## What the task requires
In the data, find each line where the word "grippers" appears and list that line.

## Given information
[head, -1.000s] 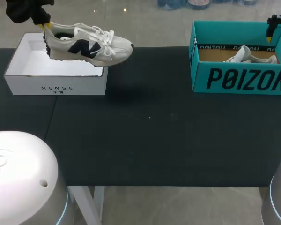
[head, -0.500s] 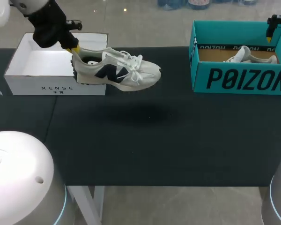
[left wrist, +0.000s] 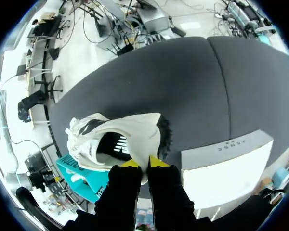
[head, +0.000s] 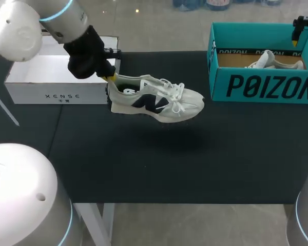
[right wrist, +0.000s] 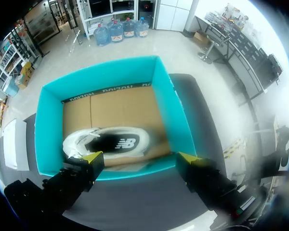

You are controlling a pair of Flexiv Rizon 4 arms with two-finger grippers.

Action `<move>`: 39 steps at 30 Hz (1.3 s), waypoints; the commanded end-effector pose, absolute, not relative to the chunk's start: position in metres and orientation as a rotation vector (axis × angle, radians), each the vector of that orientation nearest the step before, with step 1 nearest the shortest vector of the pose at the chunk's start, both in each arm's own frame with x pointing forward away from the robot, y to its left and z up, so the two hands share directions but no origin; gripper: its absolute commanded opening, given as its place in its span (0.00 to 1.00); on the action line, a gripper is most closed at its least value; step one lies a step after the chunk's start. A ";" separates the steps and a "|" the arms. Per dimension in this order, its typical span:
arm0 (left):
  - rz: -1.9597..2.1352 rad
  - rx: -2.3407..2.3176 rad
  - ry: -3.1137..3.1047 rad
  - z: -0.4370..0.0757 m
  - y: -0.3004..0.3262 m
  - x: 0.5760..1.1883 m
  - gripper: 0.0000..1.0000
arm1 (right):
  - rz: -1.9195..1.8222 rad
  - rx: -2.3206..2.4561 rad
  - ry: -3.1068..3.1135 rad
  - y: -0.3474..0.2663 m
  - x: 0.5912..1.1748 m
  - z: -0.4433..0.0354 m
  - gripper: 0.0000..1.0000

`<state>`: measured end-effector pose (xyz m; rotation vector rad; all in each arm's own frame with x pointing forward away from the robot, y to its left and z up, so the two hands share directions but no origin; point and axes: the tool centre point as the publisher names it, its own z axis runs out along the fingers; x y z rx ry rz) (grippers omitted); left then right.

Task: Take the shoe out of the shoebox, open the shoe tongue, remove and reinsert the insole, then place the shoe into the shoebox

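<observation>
above dark table (head: 195,164), left claw (left wrist: 144,163) grips white shoe (head: 154,100) by heel; right claw (right wrist: 140,159) spread.

The left gripper (left wrist: 144,163) pinches the heel rim of a white shoe (left wrist: 116,135) between its two yellow tips. The shoe hangs over the dark table (left wrist: 183,86), opening facing the camera. An open white shoebox (left wrist: 226,166) sits beside the gripper, and a teal box (left wrist: 82,178) shows partly on the other side.

Robotics lab: robot arm (head: 66,28) over black table (head: 169,164)
</observation>
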<state>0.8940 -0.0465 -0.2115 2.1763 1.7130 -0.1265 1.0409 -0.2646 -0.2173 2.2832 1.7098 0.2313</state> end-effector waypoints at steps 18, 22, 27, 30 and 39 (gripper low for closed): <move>-0.136 2.128 1.816 -0.271 -0.085 0.826 0.00 | 0.231 2.283 1.708 -0.264 1.041 -0.218 1.00; -0.147 2.107 1.846 -0.280 -0.088 0.826 0.00 | 0.231 2.283 1.708 -0.264 1.041 -0.218 1.00; -0.145 2.089 1.877 -0.294 -0.092 0.823 0.00 | 0.231 2.283 1.708 -0.264 1.041 -0.218 1.00; -0.157 2.078 1.888 -0.304 -0.093 0.820 0.00 | 0.231 2.283 1.708 -0.264 1.041 -0.218 1.00; -0.181 2.083 1.856 -0.322 -0.096 0.808 0.00 | 0.231 2.283 1.708 -0.264 1.041 -0.218 1.00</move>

## Response to this task
You are controlling a pair of Flexiv Rizon 4 arms with two-finger grippers.
`<state>`: measured end-effector pose (xyz m; rotation vector rad; all in each arm's own frame with x pointing forward away from the robot, y to its left and z up, so the two hands share directions but no origin; point and axes: the tool centre point as the publisher names it, its own z axis runs out along the fingers; x y z rx ry rz) (grippers omitted); left then right.

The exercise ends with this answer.